23O'nun nezdinde yardım, destek, iltimas, sadece O'nun izin verdiği kimseye yararı olur. Sonunda kalplerinden dehşet giderildiği zaman: "Rabbiniz ne dedi?" derler. Onlar: "Hakkı" derler. Ve O, çok yücedir, çok büyüktür. [Sebe’/22, 23]

3Biz gökleri, yeryüzünü ve ikisi arasındakileri ancak "hak" ile ve "adı konmuş bir süre sonu" ile oluşturduk. Şu kâfirler; Allah'ın ilâhlığını ve rabliğini bilerek reddeden kimseler ise uyarıldıkları şeylerden/uyarılmaktan yüz çevirenlerdir.
4De ki: "Allah'ın astlarından yakardığınız şeyleri gördünüz mü/hiç düşündünüz mü? Onlar, yeryüzünden neyi oluşturmuşlar, bana gösterin. Yoksa onların göklerde bir ortaklıkları mı var? Eğer siz doğru kimseler iseniz bana Kur’ân'dan önce bir kitap veya bilgiden bir kalıntı getirin." [Ahkaf/3, 4]

73Ey insanlar! Bir örnek verilmektedir, şimdi ona kulak verin: Sizin Allah'ın astlarından şu yakardıklarınız bir araya gelseler bile, bir sineği asla oluşturamazlar. Ve sinek onlardan bir şey kapsa onu kurtaramazlar. İsteyen ve istenen güçsüzdür. [Hacc/73):]

10. ayetteki " ترونهاterevneha" ifadesinin cümledeki öğelik konumunu itibariyle ayetten iki anlam çıkarmak mümkün olmaktadır:

* O [Allah], gökleri dayanak olmadan yaratmıştır, bunu görmektesiniz.

* O [Allah], gökleri sizin göreceğiniz dayanak olmadan yaratmıştır.

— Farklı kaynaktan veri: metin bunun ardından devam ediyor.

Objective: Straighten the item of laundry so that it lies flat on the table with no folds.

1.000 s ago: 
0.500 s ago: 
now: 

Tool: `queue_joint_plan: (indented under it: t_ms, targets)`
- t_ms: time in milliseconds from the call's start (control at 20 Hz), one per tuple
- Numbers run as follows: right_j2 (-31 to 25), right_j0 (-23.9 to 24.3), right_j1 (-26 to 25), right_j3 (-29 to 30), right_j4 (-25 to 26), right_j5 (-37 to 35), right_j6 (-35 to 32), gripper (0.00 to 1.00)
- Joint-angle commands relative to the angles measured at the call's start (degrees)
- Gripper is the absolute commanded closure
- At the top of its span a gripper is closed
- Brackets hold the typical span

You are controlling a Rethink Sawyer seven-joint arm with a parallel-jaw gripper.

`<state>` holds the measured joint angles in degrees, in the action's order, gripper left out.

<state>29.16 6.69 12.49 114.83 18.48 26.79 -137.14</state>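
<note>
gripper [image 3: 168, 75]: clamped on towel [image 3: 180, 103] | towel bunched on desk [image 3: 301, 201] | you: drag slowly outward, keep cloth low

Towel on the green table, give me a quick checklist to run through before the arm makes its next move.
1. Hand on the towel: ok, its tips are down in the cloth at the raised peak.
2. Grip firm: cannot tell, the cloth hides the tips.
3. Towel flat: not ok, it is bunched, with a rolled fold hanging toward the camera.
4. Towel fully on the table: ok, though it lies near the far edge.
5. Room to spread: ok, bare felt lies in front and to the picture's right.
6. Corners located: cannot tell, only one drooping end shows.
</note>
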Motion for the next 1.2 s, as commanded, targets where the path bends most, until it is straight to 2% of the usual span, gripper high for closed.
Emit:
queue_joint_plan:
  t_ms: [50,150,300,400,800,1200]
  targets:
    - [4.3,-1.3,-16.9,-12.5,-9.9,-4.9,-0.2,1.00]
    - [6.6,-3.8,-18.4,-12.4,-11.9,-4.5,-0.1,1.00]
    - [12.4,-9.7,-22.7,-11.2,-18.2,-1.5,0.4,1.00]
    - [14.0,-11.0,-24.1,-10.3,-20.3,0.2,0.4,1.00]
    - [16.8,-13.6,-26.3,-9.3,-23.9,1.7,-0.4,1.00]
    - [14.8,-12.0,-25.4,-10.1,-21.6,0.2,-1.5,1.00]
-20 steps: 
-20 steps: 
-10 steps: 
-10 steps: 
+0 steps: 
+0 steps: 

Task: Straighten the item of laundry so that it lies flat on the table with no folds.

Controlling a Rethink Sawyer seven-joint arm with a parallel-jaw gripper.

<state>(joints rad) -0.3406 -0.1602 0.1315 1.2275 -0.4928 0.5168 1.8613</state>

İkinci alternatife göre ifadeyi biraz daha açarsak "Aslında dayanaklar var, ama siz onları göremiyorsunuz" anlamı takdir edilebilir.

Gerçekten de Dünya, Güneş, Ay ve diğer gezegenler arasında var olan çekim gücü, evrendeki gök cisimlerinin boşlukta akmasını sağlayan bir dayanak işlevini görmektedir. Ne var ki, ilk kez Isaac Newton tarafından "Çekim Yasası" olarak formüle edilen bu çekim gücü gözle görülememekte, ancak teknik gözlemlerle elde edilen verilerin kullanıldığı teorik hesaplamalardan anlaşılmaktadır.

2-4Allah, gökleri gördüğünüz şekilde, direkler olmadan yükselten, sonra en büyük taht üzerinde egemenlik kuran, güneşe ve aya boyun eğdiren/varlıkların yararlanacağı özelliklerde yaratan Zat'tır. –Hepsi adı konmuş bir süre sonuna akıp gidiyor.– O, işi yönetir, Rabbinize kavuşacağınız güne kani olursunuz diye âyetleri ayrıntılı olarak açıklar. Ve O, arzı uzatan, orada sabit dağlar ve ırmaklar oluşturandır. Ve O, orada bütün meyvelerden iki eş yaptı. O, geceyi gündüzün üzerine örtüyor. Şüphesiz bunda iyiden iyiye düşünen bir toplum için alâmetler/göstergeler vardır. Ve O, yeryüzünde bir tek su ile sulanan birbirine komşu kıtalar, üzümlerden bahçeler, ekinler, çatallı ve çatalsız hurmalıklar oluşturandır. Ve Biz, meyvelerinde, kokularında, tatlarında onların bazısını bazısı üzerine fazlalıklı kılıyoruz. Şüphesiz aklını kullanan bir toplum için bunda birtakım alâmetler/göstergeler vardır. [Ra’d/2]

Konuyla ilgili bilim teknik kitaplarında ayrıntılı bilgi bulunmaktadır.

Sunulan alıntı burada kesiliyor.